Every human faces death-with acceptance or defiance. The search for immortality is as old as our self-conscious species. The searchers organized religions to sustain their efforts across the generations. Spirits were summoned to carry the search beyond the coffin-propelling souls into eternity. Defying death has been a central preoccupation of the human experience.

In some civilizations, uncommon acts were necessary to achieve immortality: dying for God (often battling someone who is also willing to die for God), meditating into Nirvana, practicing cannibalism, slaying the dragon, building a pyramid or burying a terracotta army.

Painters, sculptors, composers, musicians, scientists, inventors, philosophers and writers sought a type of immortality; they hoped their creativity and wisdom would continue to be appreciated long after their death. The same might be said of military, religious and political leaders; however, their memorable contributions have often been negative. The list of auditioners for the role of “an immortal” is long-only a few have met the 1000-year standard of relevance: Confucius, Lao-Tzu, Plato, Aristotle, Homer, Socrates, Moses, Buddha, Christ (immortal by definition for Christians), Mohammad. Of course, there are many other figures who have earned hollow immortality. They play central roles in myths, legends and the sidebars of history books but left nothing sage or beautiful for future generations to appreciate.

Mystics and “tree huggers” seek immortality in an individualized or a ceremonial group communion with God (gods) at venues in nature where God offers the best of his creation. Mountain tops are tops but have some competition: awesome waterfalls, sacred rivers, therapeutic springs, grand canyons, unique landscapes and violent storms. Ponce de Leon discovered Florida in his search for “The Fountain of Youth.” Now Florida is the epicenter for modern-day Ponces running out of time but preferring to end the search in the sunshine rather than in the snow. If the Sunshine State can’t offer another year or two of life, perhaps a trip to Mexico or India for an experimental medical treatment can. And, if a few more years can be bought, by then, there may be a permanent cure for the afflicting agent of mortality.

In subsistence cultures, children heard stories of whole villages that were wiped out by starvation or an enemy because they tried to feed too many old people who could no longer contribute work or wisdom to the common good of the village. As they matured, these children watched old people voluntarily go off to die when their time came. When their time came, they understood that for the sake of their grandchildren and the future of the village, they had an obligation to die.In Western cultures, humans have usually sought to postpone or transcend death. In various settings, toasts were made to the good health and long life of the king or other honoree. “Long live the King. Long live the King,” was the chant that every monarch waited to hear. (In reality, many kings, and the dictators who followed them just wanted to live long enough to die of natural causes.)

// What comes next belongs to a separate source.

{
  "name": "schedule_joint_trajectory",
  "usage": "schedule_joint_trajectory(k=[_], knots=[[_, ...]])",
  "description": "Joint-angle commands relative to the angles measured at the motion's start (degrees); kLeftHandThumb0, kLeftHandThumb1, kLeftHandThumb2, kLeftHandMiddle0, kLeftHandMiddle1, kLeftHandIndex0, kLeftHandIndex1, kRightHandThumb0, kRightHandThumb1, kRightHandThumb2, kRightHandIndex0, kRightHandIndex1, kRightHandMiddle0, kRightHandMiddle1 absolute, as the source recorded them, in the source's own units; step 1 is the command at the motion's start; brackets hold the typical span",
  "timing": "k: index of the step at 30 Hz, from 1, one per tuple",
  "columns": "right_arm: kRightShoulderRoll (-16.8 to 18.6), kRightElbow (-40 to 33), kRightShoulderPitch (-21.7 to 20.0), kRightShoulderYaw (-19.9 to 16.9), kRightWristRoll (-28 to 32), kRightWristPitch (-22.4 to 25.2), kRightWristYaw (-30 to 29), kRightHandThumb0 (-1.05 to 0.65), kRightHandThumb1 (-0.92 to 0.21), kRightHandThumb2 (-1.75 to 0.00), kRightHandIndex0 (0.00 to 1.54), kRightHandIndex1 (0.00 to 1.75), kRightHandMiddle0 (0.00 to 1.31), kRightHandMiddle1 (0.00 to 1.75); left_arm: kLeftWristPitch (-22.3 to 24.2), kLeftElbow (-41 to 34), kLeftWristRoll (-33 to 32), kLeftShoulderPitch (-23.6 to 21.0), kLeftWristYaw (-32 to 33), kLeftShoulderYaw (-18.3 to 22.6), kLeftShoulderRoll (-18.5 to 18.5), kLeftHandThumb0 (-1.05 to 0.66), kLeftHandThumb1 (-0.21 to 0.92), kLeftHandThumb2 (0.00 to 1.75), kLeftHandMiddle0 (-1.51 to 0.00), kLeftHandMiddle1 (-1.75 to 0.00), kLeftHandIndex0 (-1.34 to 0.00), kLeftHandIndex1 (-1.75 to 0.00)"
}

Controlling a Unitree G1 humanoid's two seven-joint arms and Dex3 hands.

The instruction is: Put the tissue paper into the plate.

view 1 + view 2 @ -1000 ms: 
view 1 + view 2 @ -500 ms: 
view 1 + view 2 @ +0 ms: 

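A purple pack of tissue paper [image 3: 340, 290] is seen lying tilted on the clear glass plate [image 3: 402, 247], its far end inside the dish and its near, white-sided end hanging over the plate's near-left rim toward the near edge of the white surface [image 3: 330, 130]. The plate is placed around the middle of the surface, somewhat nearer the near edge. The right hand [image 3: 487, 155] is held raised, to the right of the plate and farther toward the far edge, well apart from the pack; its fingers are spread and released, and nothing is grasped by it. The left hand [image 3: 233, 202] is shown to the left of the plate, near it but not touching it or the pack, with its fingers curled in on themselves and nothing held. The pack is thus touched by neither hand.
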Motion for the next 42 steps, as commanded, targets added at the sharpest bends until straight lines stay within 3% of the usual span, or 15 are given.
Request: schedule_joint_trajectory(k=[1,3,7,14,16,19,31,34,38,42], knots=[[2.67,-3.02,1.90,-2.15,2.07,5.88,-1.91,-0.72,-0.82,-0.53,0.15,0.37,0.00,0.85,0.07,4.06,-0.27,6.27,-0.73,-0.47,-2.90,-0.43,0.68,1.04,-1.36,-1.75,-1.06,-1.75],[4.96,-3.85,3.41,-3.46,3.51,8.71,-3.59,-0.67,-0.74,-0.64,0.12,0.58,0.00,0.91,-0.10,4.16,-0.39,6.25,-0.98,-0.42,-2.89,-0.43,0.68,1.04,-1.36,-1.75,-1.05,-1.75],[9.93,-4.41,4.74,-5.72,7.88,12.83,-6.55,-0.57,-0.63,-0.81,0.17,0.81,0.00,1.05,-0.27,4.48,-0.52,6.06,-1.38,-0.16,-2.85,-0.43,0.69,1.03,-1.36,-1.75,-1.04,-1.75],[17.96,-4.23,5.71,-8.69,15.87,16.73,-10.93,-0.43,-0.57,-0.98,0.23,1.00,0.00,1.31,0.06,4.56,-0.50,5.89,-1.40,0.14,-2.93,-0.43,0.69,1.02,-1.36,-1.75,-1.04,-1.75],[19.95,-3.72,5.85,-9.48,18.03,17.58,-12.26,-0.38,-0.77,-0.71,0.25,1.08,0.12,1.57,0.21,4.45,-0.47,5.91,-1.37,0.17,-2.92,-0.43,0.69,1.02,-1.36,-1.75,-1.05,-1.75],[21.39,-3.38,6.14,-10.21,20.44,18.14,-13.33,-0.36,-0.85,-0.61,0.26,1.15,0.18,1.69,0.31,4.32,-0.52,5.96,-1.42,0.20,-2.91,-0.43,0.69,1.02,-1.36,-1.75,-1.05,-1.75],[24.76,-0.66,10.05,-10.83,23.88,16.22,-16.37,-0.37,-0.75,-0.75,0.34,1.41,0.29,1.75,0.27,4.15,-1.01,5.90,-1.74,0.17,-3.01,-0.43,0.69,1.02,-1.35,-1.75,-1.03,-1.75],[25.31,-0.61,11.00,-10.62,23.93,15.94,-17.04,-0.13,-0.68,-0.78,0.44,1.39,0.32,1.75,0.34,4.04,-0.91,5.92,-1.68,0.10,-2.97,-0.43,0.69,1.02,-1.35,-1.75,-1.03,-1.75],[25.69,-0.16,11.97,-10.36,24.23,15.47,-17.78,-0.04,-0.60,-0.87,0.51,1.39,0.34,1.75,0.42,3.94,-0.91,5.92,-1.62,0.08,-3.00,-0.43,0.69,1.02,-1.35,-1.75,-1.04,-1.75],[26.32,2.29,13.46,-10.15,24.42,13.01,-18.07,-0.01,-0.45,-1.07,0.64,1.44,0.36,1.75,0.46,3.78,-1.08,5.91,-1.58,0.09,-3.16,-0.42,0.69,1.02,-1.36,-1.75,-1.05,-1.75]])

Even as men searched for immortality through the ages, ownership of immortality was clear. God had it for himself. Immortality is the essential essence of God. While pantheists might have myths about wars between the gods and perhaps the demise of some gods, the monotheists (Jews, Christians and Muslims) proclaim immortality as the very first and most important characteristic of their God.

God might select spiritual leaders (saints) to join him in an everlasting spirit world. God might give immortality (redeem) to a broader group of chosen children (believers) who accept him as their Father. Any claim to achieve immortality by other means is considered heresy by monotheists. According to Hebrew Scriptures, the people of Baal decide that they could build a tower to Heaven and get there on their own. God struck them with many languages which prevented them from communicating and thus, from completing the tower.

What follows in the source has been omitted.